● Prompt
Please reproduce all the data exactly as written and omit the pictures.

● Given data
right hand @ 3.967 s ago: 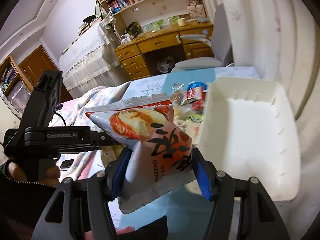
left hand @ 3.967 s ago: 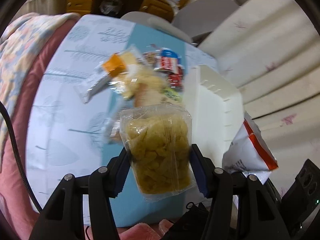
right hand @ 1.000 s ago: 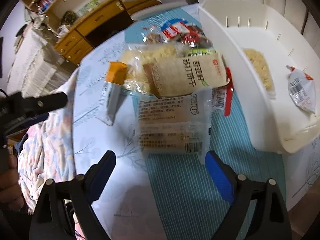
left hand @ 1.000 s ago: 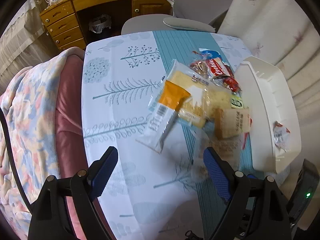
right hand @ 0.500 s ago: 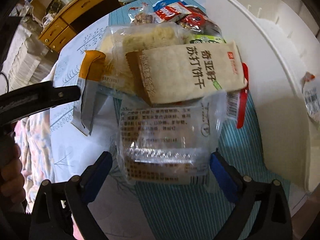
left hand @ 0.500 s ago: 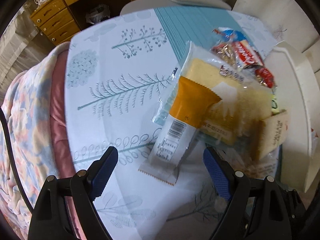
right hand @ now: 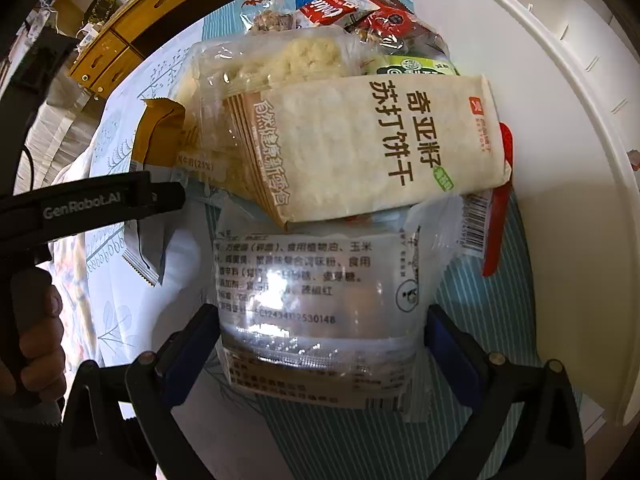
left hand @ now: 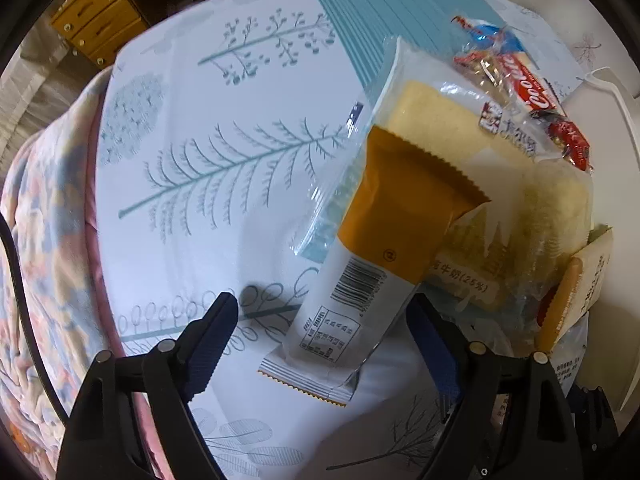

● Result of this task
right hand @ 3.967 s ago: 
left hand @ 3.967 s ago: 
right hand @ 1.000 s ago: 
left hand @ 1.000 s ago: 
right hand @ 0.500 s ago: 
left hand @ 0.500 s ago: 
right hand @ now: 
left hand @ now: 

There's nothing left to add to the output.